When we lived on Physic Hill
Road there was a garage window with a hole in it; it was too small for a crow
to fly through but just big enough for a wren to negotiate. Wrens are always on
the lookout for a safe place to build a nest and one year a pair of wrens found
the safety of our garage – a nest they did built and young ones they did have.
The garage had an upstairs
storage area, safe from our comings and goings, nice and sheltered, an almost
perfect place for a nest; I say “almost” because while daddy and mommy wren had
thought about most everything, there was one thing they hadn’t thought about –
how were their fledglings going to exit the garage? After all, it takes an
experienced wren to locate and fly through a small hole in a window.
When Vickie heard the sound of
the baby wrens flying and chirping and investigated she saw the problem – they were
flying from wall to wall and from ceiling to floor but they couldn’t get out.
No doubt mommy and daddy had tried to show them the way, but to no avail – the brood
was too inexperienced to thread a needle or to fly through a small opening.

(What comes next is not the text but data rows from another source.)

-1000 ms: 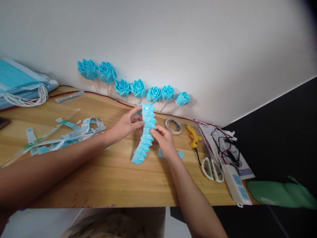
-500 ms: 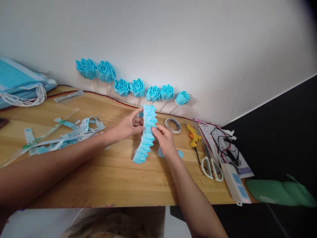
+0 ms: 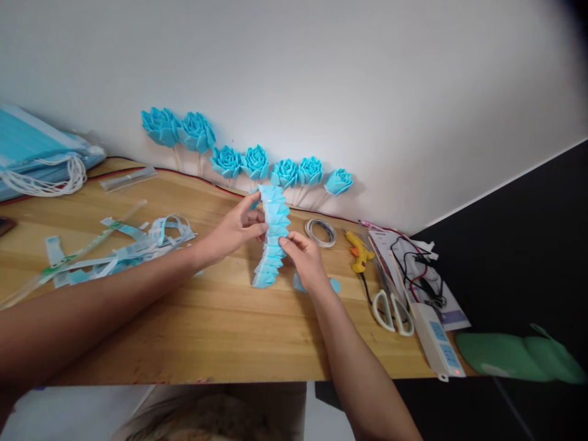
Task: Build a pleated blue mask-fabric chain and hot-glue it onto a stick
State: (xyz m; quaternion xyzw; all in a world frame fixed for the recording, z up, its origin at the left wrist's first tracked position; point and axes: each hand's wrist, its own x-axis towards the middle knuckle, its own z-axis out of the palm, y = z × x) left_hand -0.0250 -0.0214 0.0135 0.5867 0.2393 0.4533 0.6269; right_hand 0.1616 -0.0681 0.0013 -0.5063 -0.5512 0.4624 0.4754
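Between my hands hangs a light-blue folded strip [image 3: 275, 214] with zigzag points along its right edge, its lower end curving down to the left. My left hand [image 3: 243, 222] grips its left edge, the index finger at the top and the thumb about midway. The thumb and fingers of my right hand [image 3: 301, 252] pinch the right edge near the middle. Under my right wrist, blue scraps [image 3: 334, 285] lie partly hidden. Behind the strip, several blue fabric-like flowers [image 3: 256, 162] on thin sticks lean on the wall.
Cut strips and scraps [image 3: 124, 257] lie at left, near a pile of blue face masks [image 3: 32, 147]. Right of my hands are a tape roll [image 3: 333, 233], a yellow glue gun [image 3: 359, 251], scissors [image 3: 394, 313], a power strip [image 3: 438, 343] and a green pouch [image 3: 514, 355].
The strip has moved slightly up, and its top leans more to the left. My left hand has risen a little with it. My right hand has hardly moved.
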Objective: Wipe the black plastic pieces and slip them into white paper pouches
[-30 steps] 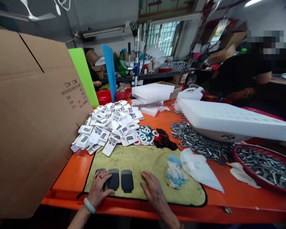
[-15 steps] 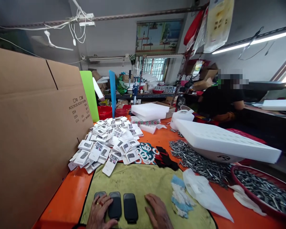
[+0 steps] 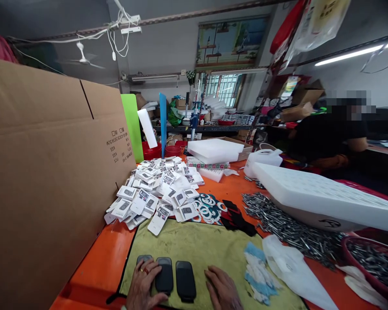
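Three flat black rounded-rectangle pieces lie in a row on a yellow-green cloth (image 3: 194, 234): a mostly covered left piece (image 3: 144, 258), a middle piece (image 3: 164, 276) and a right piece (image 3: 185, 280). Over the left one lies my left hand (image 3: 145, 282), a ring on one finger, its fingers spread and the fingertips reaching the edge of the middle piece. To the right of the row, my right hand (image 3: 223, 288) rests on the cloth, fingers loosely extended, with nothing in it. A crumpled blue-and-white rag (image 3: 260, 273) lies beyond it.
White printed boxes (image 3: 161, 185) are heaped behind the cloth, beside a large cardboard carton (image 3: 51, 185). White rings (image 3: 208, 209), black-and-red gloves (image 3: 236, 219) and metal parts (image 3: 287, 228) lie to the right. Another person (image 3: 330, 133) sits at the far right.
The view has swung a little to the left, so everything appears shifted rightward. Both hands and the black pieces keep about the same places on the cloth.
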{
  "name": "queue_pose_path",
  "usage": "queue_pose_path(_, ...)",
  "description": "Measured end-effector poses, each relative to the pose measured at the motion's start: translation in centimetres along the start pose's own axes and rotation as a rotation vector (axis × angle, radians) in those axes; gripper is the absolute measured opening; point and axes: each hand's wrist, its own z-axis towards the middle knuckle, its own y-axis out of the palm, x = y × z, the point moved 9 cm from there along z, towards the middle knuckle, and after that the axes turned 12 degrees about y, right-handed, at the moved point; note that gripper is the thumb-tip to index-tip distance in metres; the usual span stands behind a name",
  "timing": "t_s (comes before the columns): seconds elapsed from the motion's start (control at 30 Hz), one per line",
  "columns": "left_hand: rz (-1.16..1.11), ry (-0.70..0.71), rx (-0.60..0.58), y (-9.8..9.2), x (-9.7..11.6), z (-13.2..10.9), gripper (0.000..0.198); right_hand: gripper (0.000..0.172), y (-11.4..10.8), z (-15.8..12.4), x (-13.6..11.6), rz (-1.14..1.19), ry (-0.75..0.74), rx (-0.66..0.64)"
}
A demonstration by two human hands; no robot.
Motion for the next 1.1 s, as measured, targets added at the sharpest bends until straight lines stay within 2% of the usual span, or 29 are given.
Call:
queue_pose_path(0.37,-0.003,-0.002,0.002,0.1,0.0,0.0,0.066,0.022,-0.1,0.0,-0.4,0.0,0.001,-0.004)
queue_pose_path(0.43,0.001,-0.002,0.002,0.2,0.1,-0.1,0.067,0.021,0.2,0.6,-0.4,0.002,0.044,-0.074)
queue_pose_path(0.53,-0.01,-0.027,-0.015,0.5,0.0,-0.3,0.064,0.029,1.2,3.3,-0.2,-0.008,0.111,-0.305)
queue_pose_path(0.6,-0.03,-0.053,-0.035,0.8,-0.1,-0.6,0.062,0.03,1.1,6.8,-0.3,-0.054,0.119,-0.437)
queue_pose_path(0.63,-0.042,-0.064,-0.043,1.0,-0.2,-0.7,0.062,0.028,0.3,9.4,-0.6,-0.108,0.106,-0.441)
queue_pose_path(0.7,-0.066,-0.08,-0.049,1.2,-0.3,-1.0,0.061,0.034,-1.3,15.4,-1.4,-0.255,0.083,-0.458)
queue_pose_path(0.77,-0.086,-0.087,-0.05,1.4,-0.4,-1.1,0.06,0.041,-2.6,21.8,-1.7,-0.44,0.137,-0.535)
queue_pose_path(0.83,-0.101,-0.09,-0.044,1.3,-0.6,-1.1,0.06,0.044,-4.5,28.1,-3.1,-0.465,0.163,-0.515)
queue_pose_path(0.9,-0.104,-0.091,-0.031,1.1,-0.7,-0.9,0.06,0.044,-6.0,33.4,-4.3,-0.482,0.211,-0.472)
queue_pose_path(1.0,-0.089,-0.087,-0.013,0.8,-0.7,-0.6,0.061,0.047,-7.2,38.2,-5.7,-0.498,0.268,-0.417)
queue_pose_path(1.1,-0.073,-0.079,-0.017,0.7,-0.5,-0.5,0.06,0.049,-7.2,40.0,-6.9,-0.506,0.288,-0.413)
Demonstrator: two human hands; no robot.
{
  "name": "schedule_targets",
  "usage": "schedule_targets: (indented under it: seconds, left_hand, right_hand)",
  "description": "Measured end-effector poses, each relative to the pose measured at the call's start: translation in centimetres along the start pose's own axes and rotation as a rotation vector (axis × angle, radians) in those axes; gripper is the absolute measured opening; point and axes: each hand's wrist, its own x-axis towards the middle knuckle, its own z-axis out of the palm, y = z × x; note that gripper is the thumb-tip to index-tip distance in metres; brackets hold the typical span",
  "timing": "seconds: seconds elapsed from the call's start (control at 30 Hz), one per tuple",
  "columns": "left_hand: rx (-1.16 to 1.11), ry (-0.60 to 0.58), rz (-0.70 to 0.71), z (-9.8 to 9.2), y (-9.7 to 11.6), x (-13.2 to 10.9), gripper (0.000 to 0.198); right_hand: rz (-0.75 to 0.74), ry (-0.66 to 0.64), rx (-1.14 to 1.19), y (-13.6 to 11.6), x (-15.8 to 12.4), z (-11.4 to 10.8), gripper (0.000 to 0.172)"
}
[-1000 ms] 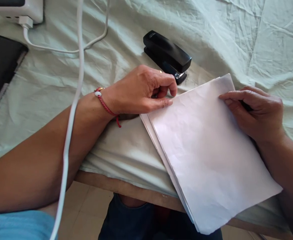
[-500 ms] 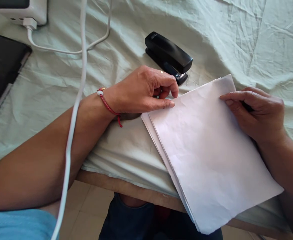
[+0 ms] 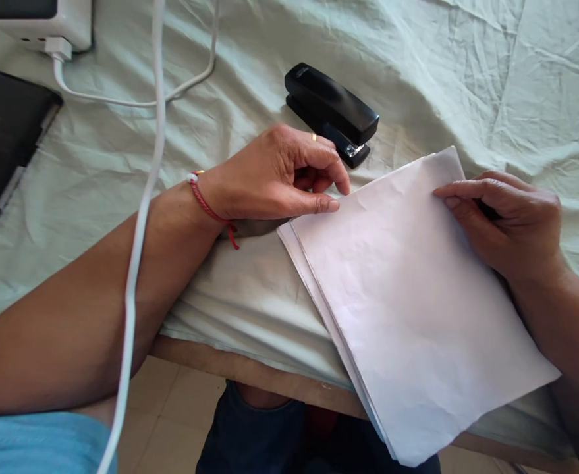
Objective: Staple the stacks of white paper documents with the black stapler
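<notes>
A small stack of white paper sheets [image 3: 417,296] lies slanted, its lower end jutting past the table's front edge. The sheets are slightly fanned along their left side. My right hand [image 3: 516,220] pinches the stack's right edge near the top corner, with thumb and index finger together on it. At the upper left edge, my left hand [image 3: 289,178] has its thumb on the paper and its index finger curled down to the edge; the other fingers are bent underneath. A black stapler [image 3: 331,108] rests just beyond my left hand, apart from the paper.
A pale green cloth [image 3: 249,289] with wrinkles covers the table. On the left are a black phone [image 3: 7,138] and a white device [image 3: 42,20] with a plugged-in cable. A thick white cable [image 3: 138,250] hangs across the view over my left forearm.
My left hand has shifted very slightly left, its index finger reaching a little further down at the paper's edge. The right hand and the stack stay practically in place.
</notes>
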Motion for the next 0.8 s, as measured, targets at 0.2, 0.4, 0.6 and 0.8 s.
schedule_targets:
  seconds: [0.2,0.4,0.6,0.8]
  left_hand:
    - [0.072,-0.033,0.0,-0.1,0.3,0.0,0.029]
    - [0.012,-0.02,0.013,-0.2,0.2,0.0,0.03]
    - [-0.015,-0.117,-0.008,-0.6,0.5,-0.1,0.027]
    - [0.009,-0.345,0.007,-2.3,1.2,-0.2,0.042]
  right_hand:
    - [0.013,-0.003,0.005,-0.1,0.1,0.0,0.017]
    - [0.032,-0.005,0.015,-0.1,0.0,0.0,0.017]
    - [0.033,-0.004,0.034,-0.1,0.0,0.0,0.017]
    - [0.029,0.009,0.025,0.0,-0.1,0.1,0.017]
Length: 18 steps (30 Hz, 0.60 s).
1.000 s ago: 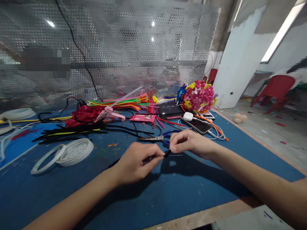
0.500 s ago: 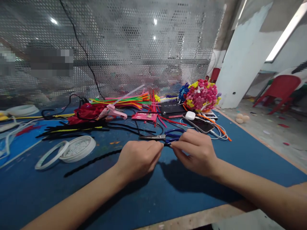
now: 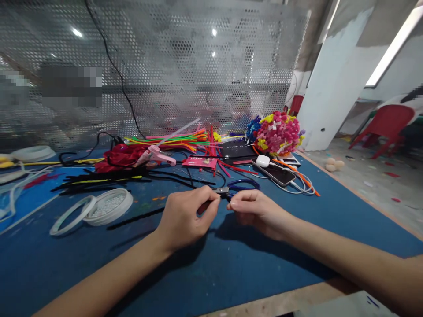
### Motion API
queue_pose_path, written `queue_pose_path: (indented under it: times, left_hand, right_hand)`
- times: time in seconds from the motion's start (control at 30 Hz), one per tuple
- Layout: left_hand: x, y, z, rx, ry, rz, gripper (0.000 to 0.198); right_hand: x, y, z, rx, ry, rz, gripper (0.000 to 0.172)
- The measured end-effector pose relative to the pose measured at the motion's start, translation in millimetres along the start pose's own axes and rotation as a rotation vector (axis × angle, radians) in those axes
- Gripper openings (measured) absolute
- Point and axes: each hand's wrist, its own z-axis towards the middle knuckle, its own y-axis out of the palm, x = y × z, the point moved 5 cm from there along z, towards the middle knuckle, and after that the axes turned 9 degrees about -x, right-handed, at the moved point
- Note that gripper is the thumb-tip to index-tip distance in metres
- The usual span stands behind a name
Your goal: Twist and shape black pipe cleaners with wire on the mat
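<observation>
My left hand [image 3: 188, 216] is closed around a black pipe cleaner [image 3: 139, 217], whose fuzzy tail sticks out to the left just over the table. To its right, my right hand [image 3: 261, 209] pinches with thumb and forefinger at a short dark bit of the pipe cleaner near the left fingertips. Most of the stem between the hands is hidden by fingers. Right behind them lie scissors with dark blue handles [image 3: 246, 183], their blades partly covered by my left hand.
An open white tub of small pale beads [image 3: 110, 207] and its ring lid [image 3: 73, 215] stand left. Behind are black pipe cleaners [image 3: 99, 179], a pink glue gun [image 3: 157, 155], coloured stems [image 3: 175, 140], a phone [image 3: 276, 171] with white cable, and a pink flower ball [image 3: 277, 132].
The pipe cleaner's tail has drawn in to the right. My right hand has rolled over and dropped slightly, and my left fingers have curled, with a small gap between the fingertips.
</observation>
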Motion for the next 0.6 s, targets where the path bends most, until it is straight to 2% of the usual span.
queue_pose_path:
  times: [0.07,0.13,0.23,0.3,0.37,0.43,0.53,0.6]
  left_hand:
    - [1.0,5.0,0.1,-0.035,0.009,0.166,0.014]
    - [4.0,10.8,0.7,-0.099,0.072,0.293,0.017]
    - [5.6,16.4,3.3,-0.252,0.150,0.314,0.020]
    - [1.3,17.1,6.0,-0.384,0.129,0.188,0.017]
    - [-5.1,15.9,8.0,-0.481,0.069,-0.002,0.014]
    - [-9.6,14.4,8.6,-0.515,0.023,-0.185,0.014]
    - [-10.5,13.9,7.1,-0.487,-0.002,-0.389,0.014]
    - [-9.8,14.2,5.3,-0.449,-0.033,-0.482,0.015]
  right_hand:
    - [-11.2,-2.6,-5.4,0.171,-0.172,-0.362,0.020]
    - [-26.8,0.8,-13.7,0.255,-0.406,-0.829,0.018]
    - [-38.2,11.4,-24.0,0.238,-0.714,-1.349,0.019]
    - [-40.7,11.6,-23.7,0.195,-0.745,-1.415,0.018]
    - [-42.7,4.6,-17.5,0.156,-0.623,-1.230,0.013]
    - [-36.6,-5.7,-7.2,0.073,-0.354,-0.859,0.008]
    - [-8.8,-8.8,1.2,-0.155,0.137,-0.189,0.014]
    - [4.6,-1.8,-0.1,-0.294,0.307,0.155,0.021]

We opened the garage door, we
opened the door into the workshop that was part of the garage building, we
pulled the attic stairs down, and then we went wren herding. Vickie caught one
of the little birds in her hands and carried it outside and the rest were
encouraged to vacate by our making them uncomfortable in the attic – after all,
even a bird can only take hearing “shoo-shoo” so many times. From one end of
the attic to the other we went until the birds finally found the open stairs
and flew down to the next level and then found an open door into the outdoors.
The wren parents meant well,
but if we hadn’t realized their babies were trapped in the building they all
would have died. Not a pleasant thought.
It’s one thing to protect
those we love, it’s another when our desire to protect them traps them.